Despite the declining mortality and morbidity pattern with the advancement in the healthcare system, India still has the priority agenda of fighting back against infectious diseases, which contributes to the heavy burden of the disease and forms a major concern of society. Together with this country has to additionally think about the emerging trend of incidence of chronic and newer diseases arising because of altered age patterns, changed lifestyles, and an increase in environmental pollution.
Among the developed nations, the emphasis is to be kept on the significant increase in the burden of infectious diseases such as respiratory and sexually transmitted infections, which also require better PoCT technology for faster disease diagnosis and better treatment planning to decrease the mortality rates. PoCT can deliver “real-time” therapeutic decision making and can act as an important diagnostic tool to combat a group of diseases that are the most common cause of death worldwide.
In the case of influenza, onsite testing in a pandemic, nursing homes and closed environments, fever clinics, and community respiratory surveillance are get benefitted by PoCT in providing faster results. This rapid detection can assist in patient isolation, which minimizes the spread of disease. PoCT can also lead to justified use of necessary medications such as antibiotics and anti-influenza medication which proved to provide greater efficacy if started within 48 hours of the development of the disease symptoms.

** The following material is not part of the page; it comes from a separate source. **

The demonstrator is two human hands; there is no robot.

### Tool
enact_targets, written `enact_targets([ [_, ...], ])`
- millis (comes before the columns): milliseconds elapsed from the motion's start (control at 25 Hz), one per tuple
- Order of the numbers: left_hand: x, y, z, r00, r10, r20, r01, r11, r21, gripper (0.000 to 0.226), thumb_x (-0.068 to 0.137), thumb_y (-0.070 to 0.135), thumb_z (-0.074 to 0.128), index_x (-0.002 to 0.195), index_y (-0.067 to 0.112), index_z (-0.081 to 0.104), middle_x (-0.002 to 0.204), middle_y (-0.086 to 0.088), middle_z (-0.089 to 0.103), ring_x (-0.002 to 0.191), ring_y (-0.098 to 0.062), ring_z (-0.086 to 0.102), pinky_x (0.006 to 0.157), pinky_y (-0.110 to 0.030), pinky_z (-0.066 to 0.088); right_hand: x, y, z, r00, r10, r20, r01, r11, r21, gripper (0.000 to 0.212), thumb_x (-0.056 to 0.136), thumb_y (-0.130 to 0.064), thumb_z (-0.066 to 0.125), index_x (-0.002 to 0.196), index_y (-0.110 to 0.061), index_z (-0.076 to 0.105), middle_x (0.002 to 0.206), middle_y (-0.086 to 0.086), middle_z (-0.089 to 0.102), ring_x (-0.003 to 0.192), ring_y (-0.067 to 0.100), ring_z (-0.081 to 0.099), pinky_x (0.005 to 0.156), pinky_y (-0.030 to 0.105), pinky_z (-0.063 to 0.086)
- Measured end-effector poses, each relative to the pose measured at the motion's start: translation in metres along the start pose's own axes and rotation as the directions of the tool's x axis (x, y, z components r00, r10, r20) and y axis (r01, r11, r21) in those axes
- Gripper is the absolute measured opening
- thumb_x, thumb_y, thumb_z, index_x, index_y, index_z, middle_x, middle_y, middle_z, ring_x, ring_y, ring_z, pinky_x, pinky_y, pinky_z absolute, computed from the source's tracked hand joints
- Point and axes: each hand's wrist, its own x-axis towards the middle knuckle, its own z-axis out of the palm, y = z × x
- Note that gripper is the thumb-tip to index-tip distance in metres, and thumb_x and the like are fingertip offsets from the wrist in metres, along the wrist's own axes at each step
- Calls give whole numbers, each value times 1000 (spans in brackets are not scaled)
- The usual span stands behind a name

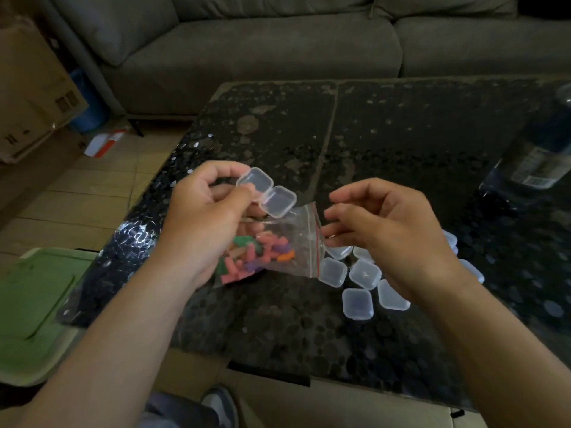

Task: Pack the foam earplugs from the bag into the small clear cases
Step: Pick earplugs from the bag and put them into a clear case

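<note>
My left hand pinches a small clear hinged case, its lid swung open, above a clear zip bag with a red seal. The bag lies on the dark table and holds several coloured foam earplugs: pink, green, purple and orange. My left hand's lower fingers also seem to touch the bag's top. My right hand hovers beside the bag's mouth with loosely curled fingers and holds nothing. Several closed clear cases lie on the table under and around my right hand.
A dark plastic bottle lies on the table at the right edge. A grey sofa runs behind the table. A green-lidded bin sits at lower left, cardboard boxes at far left. My shoe shows below.
</note>
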Motion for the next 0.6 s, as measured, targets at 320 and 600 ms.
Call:
enact_targets([
  [320, 20, -15, -20, 999, -38, 27, 24, 917, 397, 34, 89, 1, 67, 102, 32, 66, 78, -3, 76, 62, -3, 66, 63, -27, 51, 3, 12, 16, 992, 129, -2, -125, 956, -264, 16, 91, -2, 66, 88, -17, 72, 76, -2, 75, 68, 7, 73, 62, 18, 59],
  [600, 27, -20, -24, 973, -192, 124, 109, 867, 487, 24, 89, 9, 70, 103, 29, 68, 87, -5, 78, 84, -19, 72, 74, -34, 55, 5, 20, 30, 984, 134, 119, -68, 893, -444, 21, 93, -14, 68, 86, -31, 79, 77, -17, 75, 72, 2, 71, 66, 23, 61],
])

There will be better patients’ outcomes, with the rapid and correct diagnosis of the specific pathogen, which leads to the rapid management of the patients with the identified infectious disease, allowing prompt relevant medical therapy, which has been proven to improve the outcome of critically ill patients. There is well-documented proof of decreasing morbidity of septic shock in the relevance of speedy identification of the offending organism among the patients.

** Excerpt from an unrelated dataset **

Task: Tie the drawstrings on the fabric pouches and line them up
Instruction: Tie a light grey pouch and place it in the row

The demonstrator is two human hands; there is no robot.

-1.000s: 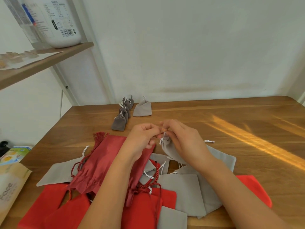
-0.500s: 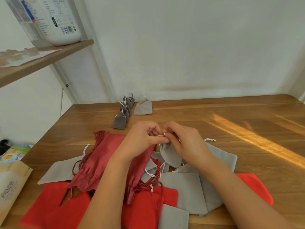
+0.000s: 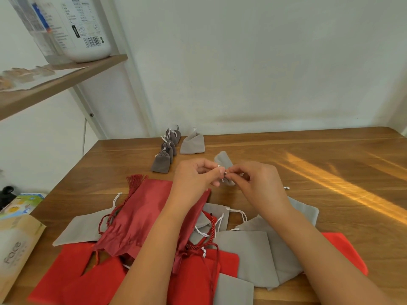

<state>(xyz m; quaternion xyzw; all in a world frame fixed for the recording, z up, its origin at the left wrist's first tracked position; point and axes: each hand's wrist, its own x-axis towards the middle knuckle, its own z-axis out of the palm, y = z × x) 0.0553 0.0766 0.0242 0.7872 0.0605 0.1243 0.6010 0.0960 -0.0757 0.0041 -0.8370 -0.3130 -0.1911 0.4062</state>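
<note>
Pinched the white drawstring (image 3: 222, 180) of a small light-grey pouch (image 3: 223, 160) at its neck, the left hand (image 3: 196, 175) on one side and the right hand (image 3: 257, 181) on the other. Had each grip curled tight, thumb against fingertips, on the cord. Held the pouch clear of the tabletop (image 3: 308, 155), its body tilted up and away toward the wall, just beyond the knuckles.

Saw a row of dark-grey tied pouches (image 3: 163, 158) standing one behind another at the far left of the tabletop. Saw one light-grey tied pouch (image 3: 192, 144) upright just beside the row on its right.

Found the untied stock heaped near the body under both forearms: flat grey pouches (image 3: 246, 254), bright red pouches (image 3: 72, 274), and a dark-red satin pouch (image 3: 141, 216) with a tassel, all overlapping (loose white cords trailing among them).

Noted a wooden shelf (image 3: 66, 78) up at the left carrying a white labelled container (image 3: 88, 29). Noted a cardboard box (image 3: 15, 249) at the tabletop's near left edge.
</note>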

In the developing country like India where there is lack of sophisticated laboratory facilities and were electricity is still dream among the weaker section living in interior regions of the country “point of need” testing should be referred to, making pathology tests available in hospitals where they are needed and the cost-effectiveness of implementing PoCT is likely to be significant.
Treatment can be administered faster and transmission of a disease such as HIV is reduced if the doctors and patients know their results onsite rapidly. Rapid tests, even with current limitations of moderate sensitivity, effectively reduce sexually transmitted diseases in a high prevalence population especially where it is unlikely that patients will return for treatment after knowing their results.